One of the nice projects I have done at PIPA, is the setup of a MASTER-MASTER replication architecture for Drupal.

What the ... is a MASTER-MASTER replication architecture?

Imagine you have 1 webhost, with 1 database. If that webhost, or if that database, goes down, your total site is down. Our company cannot afford it to have a website going down for longer then 5 minutes. So that's why we have setup 2 webhosts, with 2 databases. If one of these webhosts, or one of theses databases goes down, the other host/database will take over. In order to notice which node is down, we needed a loadbalancer to check if the nodes were up or down. If one of them was down, the loadbalancer would stop sending requests to a node until it was up again.

Seems pretty easy, but it isn't. Why not? Because you have 2 databases that should be constantly in sync. So if you add a node on host1, it has to be immediately on host2 (and vice versa). If you create a file on host1, it has to be immediately on host2 (and vice versa).

How do you do that?

MySQL MASTER-MASTER replication

So the first thing we did, was the database replication. We configured the MASTER-MASTER replication. We configured host1 to only create new lines with even id's, host2 would only create lines with odd id's. In this way, when 2 users add a new line to the same table, on the same moment, there will never be a conflict because of the difference in id's.
Next, we disabled replication for some tables.

semaphore

Why? Because:

  • semaphore is used a locking mechanism, so multiple threads will not be able to execute same operation
  • when both of the system are trying to get a lock on the same time, a duplicate entry will rise
  • there are 2 modules which use semaphore
  • : locale and menu. Each of the actions in those modules are performed by an administrator (installing modules, themes, ...). As we only have 1 admin, operation will only performed on 1 node, so it's safe to not replicate the semaphore table

all cache tables

Why? Because:

  • ... each host would have his own caching data
  • ... the primary keys of caching tables are strings, not integers. So the trick with even/odd numbers doesn't work here :-( ... You cannot determine which id's to create on host1, and which id's to create on host2.
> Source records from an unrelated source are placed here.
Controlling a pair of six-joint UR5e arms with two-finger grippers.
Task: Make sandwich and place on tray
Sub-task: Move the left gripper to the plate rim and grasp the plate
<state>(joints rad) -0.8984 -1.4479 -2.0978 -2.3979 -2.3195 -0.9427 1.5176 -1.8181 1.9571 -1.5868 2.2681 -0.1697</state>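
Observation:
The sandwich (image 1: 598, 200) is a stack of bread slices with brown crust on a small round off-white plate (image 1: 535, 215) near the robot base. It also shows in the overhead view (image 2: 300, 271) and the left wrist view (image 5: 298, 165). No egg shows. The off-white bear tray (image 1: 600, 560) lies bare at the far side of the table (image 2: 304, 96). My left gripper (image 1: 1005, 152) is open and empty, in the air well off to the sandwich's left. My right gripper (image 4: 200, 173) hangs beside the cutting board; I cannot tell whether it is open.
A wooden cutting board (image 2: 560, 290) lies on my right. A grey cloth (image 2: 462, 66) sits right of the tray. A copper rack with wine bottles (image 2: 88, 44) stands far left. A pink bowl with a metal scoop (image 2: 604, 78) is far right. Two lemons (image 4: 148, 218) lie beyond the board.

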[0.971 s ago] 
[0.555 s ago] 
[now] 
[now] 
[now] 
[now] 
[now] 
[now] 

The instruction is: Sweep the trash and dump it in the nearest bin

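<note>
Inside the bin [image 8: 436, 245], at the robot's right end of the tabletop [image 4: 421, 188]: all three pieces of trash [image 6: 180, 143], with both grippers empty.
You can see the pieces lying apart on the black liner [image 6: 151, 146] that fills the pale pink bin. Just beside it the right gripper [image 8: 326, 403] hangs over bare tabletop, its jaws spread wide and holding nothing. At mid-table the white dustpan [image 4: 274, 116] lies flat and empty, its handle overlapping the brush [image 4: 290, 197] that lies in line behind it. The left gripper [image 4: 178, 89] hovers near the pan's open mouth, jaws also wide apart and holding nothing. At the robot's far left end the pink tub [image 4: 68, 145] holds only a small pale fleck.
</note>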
But each system having it's own database, introduces a new issue. If WWW1 is flushing his cache, you want the WWW2 also flushing his cache. Therefore we ...

  • ... made sure that every "flush operation" is executed through the Cache API
  • ... register all flush operations in a custom MySQL table (hacking the Cache API ... :-( ...)
  • ... use the MySQL replication to copy the flush operations to the second system
  • ... touch the second system, telling him the look into the custom MySQL table and flush his own cache

So both systems will have flushed their cache.

So, that's it for database. This setup works perfectly and bloody fast. We have done a lot of tests on this, and we were absolutely sure this would work :-) ...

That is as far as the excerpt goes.